Report every line below that holds the word "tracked".

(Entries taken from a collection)
--- START ---

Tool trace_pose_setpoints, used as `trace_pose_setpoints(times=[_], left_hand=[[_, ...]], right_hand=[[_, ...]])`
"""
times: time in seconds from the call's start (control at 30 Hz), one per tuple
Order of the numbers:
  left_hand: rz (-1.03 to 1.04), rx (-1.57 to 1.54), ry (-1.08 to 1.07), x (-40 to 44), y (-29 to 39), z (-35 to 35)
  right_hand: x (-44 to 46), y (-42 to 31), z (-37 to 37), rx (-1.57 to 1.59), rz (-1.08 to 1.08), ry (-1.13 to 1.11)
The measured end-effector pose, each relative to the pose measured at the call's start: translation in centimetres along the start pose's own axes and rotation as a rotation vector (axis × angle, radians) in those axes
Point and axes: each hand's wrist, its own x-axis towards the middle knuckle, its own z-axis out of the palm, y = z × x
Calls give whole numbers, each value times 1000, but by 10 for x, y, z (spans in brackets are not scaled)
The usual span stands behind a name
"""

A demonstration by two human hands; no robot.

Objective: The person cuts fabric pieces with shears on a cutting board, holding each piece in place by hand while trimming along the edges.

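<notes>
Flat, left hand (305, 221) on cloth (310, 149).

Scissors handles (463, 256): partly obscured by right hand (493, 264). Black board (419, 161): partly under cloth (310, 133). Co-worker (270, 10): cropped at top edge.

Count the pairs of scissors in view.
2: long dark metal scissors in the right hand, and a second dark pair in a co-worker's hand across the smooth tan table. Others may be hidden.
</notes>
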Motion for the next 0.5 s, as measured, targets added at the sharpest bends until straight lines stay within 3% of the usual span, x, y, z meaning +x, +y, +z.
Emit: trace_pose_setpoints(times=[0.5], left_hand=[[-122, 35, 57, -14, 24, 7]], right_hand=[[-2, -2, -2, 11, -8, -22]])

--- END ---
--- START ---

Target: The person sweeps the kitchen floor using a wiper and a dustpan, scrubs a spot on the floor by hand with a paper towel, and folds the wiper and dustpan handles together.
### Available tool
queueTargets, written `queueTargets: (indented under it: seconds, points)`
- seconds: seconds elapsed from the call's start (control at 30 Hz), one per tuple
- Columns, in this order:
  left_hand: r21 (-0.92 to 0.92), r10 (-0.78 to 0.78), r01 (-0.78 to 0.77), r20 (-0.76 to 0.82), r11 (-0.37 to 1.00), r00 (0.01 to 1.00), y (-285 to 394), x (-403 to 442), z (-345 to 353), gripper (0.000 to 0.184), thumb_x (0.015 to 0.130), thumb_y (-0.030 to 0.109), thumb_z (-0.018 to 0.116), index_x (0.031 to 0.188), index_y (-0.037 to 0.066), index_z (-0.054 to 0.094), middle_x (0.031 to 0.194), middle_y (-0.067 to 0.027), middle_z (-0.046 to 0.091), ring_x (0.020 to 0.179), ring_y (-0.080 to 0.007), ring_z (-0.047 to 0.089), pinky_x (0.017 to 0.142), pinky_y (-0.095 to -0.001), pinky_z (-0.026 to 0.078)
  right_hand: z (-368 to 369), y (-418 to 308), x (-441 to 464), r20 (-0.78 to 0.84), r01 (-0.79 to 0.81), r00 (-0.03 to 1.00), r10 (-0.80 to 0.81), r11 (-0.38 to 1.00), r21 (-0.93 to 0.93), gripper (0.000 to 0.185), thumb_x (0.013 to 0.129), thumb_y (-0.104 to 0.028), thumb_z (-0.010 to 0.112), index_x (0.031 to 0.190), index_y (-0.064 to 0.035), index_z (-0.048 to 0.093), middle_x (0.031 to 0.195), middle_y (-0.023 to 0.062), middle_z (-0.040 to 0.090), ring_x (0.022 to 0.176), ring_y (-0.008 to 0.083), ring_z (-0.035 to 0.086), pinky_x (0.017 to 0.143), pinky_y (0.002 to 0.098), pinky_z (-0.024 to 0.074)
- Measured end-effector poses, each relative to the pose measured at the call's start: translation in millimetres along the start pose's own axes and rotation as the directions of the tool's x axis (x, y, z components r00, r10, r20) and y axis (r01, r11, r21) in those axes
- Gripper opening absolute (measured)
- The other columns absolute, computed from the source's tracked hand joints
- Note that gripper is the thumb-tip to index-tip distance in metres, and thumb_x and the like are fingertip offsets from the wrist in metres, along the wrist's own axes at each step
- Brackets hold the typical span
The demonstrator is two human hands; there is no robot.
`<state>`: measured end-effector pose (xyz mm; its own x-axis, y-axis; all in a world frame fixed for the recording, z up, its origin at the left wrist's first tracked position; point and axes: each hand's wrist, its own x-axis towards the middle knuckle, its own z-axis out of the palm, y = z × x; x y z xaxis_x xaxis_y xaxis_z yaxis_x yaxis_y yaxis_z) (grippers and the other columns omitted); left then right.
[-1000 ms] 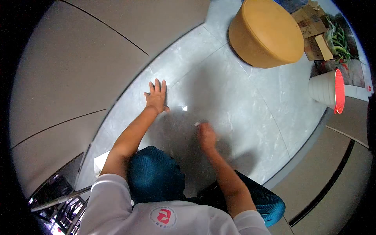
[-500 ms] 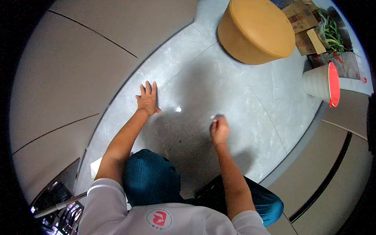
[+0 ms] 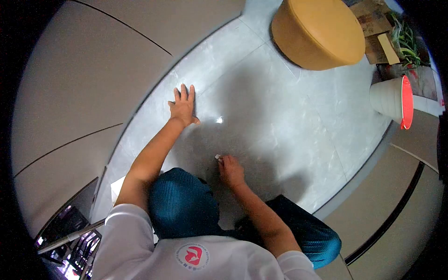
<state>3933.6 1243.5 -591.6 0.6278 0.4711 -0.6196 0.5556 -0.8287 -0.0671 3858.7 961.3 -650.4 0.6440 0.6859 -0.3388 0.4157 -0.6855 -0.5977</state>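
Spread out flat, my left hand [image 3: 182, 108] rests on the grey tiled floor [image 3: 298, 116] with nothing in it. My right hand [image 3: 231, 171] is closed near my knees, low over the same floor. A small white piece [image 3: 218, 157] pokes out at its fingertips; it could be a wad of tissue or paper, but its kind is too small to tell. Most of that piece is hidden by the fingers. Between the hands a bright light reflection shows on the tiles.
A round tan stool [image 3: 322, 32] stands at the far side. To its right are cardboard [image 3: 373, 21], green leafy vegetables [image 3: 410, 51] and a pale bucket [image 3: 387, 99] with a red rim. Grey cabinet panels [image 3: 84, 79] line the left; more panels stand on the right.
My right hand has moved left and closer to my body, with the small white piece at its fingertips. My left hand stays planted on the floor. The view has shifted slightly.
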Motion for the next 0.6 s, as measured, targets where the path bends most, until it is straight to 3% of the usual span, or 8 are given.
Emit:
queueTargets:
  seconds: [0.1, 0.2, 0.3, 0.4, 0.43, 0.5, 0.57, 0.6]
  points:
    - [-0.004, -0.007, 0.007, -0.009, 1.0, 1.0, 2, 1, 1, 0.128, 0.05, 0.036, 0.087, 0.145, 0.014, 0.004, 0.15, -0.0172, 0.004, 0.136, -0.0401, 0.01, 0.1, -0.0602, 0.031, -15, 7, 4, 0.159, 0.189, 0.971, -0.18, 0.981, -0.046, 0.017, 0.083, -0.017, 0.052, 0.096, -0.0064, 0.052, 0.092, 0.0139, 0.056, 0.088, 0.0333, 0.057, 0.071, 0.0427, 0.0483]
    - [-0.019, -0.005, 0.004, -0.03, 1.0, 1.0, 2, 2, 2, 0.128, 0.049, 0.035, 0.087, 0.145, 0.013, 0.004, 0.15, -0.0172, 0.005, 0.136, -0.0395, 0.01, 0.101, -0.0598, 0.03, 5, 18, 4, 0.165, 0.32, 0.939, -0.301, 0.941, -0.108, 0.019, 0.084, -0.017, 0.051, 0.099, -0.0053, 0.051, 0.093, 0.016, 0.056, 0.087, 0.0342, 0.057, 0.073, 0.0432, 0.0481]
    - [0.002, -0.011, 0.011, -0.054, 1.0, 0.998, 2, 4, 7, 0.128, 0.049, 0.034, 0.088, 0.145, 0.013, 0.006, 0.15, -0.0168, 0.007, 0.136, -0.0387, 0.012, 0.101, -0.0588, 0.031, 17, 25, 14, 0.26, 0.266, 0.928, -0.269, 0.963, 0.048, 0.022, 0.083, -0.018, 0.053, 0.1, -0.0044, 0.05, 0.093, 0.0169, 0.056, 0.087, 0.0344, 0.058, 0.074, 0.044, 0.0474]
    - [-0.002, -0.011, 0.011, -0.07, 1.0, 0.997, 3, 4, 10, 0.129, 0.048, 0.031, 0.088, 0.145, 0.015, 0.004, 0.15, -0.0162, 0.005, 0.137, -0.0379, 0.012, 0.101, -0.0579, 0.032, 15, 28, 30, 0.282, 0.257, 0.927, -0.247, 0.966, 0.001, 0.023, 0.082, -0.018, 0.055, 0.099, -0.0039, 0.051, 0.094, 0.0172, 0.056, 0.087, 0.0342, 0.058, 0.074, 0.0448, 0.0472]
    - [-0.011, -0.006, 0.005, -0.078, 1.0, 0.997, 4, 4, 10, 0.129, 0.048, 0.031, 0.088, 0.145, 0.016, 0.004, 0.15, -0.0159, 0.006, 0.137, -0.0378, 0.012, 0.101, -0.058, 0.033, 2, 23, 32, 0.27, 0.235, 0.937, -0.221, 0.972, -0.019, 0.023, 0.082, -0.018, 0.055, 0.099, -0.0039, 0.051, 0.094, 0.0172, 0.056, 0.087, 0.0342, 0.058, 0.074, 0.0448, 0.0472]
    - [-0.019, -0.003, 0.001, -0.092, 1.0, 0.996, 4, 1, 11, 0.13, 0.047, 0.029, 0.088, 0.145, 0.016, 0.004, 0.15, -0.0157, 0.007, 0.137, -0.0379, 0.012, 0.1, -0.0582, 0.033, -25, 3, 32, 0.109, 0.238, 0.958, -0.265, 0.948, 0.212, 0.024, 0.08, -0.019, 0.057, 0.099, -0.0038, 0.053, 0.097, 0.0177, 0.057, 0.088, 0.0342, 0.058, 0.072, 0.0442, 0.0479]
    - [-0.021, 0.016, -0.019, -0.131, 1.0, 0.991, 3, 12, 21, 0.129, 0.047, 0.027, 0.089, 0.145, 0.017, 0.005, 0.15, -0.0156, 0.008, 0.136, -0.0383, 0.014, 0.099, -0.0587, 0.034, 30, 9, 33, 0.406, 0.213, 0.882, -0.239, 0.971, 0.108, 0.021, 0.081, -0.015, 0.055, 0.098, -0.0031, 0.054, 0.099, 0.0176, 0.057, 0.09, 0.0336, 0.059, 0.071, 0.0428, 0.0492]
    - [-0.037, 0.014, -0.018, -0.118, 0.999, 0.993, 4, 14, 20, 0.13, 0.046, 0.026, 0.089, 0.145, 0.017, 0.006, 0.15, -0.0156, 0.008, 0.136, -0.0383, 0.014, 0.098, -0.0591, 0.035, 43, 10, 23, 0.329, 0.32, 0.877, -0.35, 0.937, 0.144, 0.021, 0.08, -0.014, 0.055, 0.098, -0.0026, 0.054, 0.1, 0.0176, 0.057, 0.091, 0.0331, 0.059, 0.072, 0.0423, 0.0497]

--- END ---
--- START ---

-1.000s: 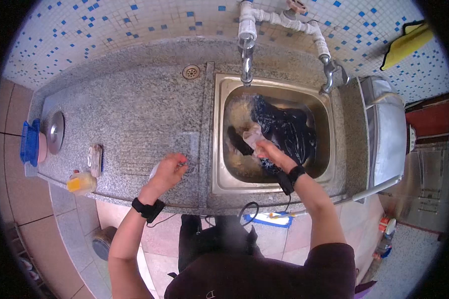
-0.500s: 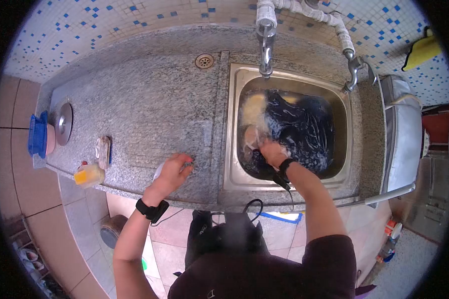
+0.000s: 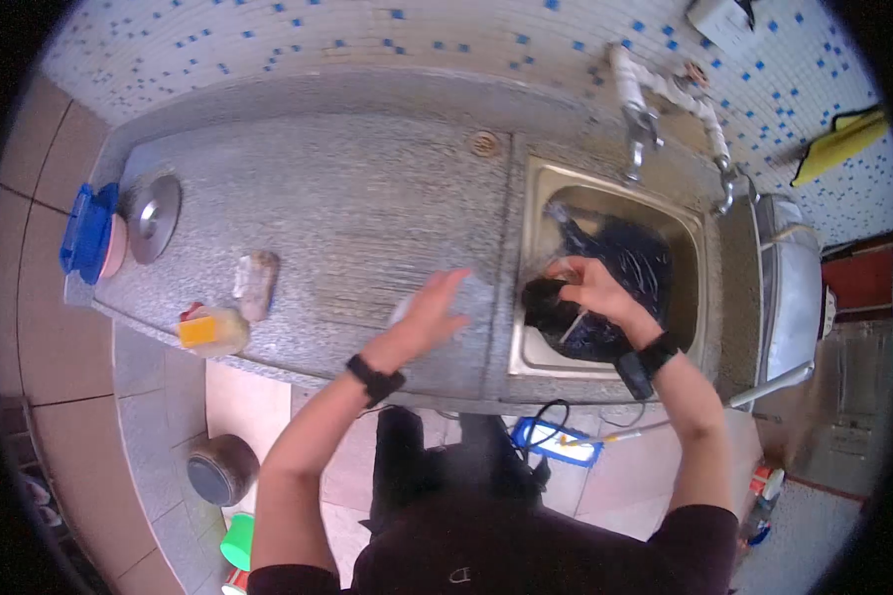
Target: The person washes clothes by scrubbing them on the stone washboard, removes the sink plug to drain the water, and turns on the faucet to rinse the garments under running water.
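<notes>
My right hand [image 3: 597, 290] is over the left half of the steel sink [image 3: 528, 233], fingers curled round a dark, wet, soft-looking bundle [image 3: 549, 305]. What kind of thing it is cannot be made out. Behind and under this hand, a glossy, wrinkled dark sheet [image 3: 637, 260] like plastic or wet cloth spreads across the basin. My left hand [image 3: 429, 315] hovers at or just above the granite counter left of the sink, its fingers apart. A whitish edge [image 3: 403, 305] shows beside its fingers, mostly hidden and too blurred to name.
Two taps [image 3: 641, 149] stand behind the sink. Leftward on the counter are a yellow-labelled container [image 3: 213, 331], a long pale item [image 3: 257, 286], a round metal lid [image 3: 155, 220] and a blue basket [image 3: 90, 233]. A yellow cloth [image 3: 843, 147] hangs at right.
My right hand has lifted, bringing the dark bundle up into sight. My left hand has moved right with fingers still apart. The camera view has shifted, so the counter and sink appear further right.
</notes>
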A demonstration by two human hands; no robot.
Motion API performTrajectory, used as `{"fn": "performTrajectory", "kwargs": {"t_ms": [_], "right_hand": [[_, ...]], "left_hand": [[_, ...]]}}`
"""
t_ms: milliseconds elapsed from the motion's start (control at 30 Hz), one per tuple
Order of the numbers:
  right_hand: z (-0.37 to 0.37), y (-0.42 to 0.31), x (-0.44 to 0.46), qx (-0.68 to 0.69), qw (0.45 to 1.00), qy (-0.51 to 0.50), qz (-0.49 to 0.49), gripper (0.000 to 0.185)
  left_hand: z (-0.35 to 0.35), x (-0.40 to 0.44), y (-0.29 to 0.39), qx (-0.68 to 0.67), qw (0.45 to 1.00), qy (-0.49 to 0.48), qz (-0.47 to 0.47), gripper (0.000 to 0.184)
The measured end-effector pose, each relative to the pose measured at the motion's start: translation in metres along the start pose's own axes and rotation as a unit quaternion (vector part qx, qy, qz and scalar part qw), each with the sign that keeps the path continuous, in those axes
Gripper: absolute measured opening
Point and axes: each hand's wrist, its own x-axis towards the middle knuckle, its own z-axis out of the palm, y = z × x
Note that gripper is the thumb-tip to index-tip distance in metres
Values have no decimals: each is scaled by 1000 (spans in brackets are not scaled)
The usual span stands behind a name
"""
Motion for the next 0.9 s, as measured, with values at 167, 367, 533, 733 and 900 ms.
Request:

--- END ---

TASK RESPONSE:
- The other columns absolute, computed from the source's tracked hand joints
`<state>`: measured end-effector pose (xyz mm; its own x-axis, y-axis; all in a world frame fixed for the recording, z up, its origin at the left wrist's first tracked position; point and axes: each hand's wrist, its own x-axis towards the middle knuckle, its own z-axis out of the palm, y = z × x; x y z xaxis_x xaxis_y xaxis_z yaxis_x yaxis_y yaxis_z) (grippers and the other columns omitted); left then right.

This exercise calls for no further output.